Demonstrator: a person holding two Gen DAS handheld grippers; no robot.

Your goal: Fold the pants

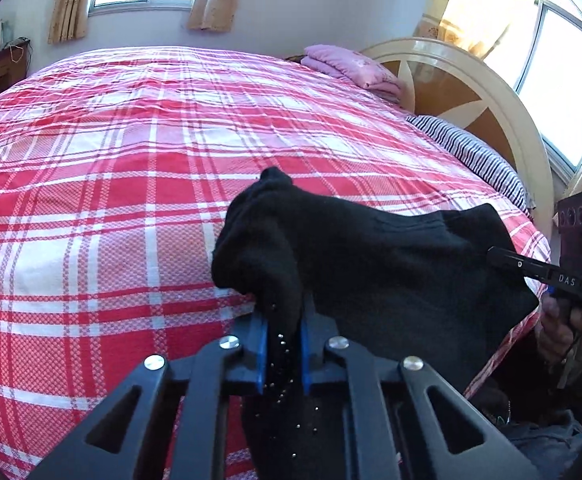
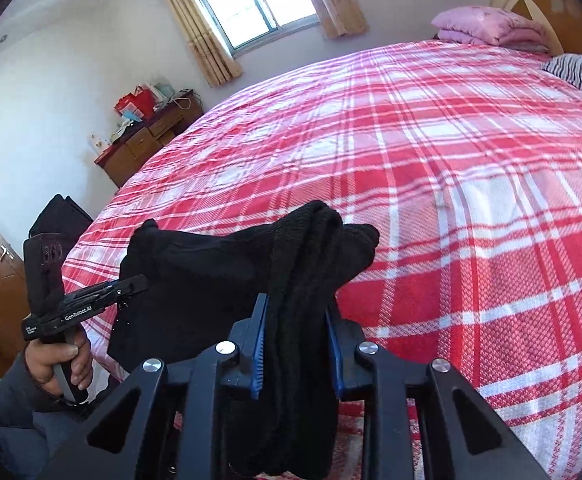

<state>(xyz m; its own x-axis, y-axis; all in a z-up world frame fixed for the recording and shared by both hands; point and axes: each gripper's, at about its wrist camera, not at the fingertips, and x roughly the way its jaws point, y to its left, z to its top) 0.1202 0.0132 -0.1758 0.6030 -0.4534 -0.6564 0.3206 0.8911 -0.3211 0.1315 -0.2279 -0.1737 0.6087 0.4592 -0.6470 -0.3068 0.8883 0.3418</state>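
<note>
Black pants [image 1: 371,260] hang bunched over the near edge of the bed, stretched between both grippers. In the left wrist view my left gripper [image 1: 284,314] is shut on a fold of the pants, with black cloth filling the gap between its blue pads [image 1: 262,356]. My right gripper [image 1: 495,258] bites the cloth's right end, held by a hand [image 1: 559,328]. In the right wrist view my right gripper [image 2: 297,308] is shut on a thick bundle of the pants [image 2: 195,280], and my left gripper [image 2: 139,282] grips their left side.
A red and white plaid sheet [image 1: 111,160] [image 2: 451,160] covers the bed. Folded pink bedding [image 1: 351,64] [image 2: 487,26] and a striped pillow [image 1: 475,156] [image 2: 579,70] lie by the headboard [image 1: 451,64]. A wooden dresser [image 2: 147,144] and a black bag [image 2: 59,216] stand left of the bed.
</note>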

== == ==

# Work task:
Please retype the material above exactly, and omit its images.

# Solution:
Demonstrator: a person holding two Gen DAS handheld grippers; no robot.

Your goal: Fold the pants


<state>(xyz m; its own x-axis, y-axis; all in a z-up world frame fixed for the recording and shared by both hands; point and axes: each gripper's, at about its wrist camera, not at the fingertips, and x roughly the way its jaws point, y to its left, z to its top) 0.1202 0.0132 -0.1758 0.6030 -0.4534 -0.6564 0.3206 0.8911 -0.3211 0.1315 -0.2279 -0.1737 0.6087 0.4592 -0.6470 -0.3068 0.8883 0.3418</state>
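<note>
Black pants [image 1: 371,260] hang bunched over the near edge of the bed, stretched between both grippers. In the left wrist view my left gripper [image 1: 284,314] is shut on a fold of the pants, with black cloth filling the gap between its blue pads [image 1: 262,356]. My right gripper [image 1: 495,258] bites the cloth's right end, held by a hand [image 1: 559,328]. In the right wrist view my right gripper [image 2: 297,308] is shut on a thick bundle of the pants [image 2: 195,280], and my left gripper [image 2: 139,282] grips their left side.
A red and white plaid sheet [image 1: 111,160] [image 2: 451,160] covers the bed. Folded pink bedding [image 1: 351,64] [image 2: 487,26] and a striped pillow [image 1: 475,156] [image 2: 579,70] lie by the headboard [image 1: 451,64]. A wooden dresser [image 2: 147,144] and a black bag [image 2: 59,216] stand left of the bed.
</note>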

No further output is needed.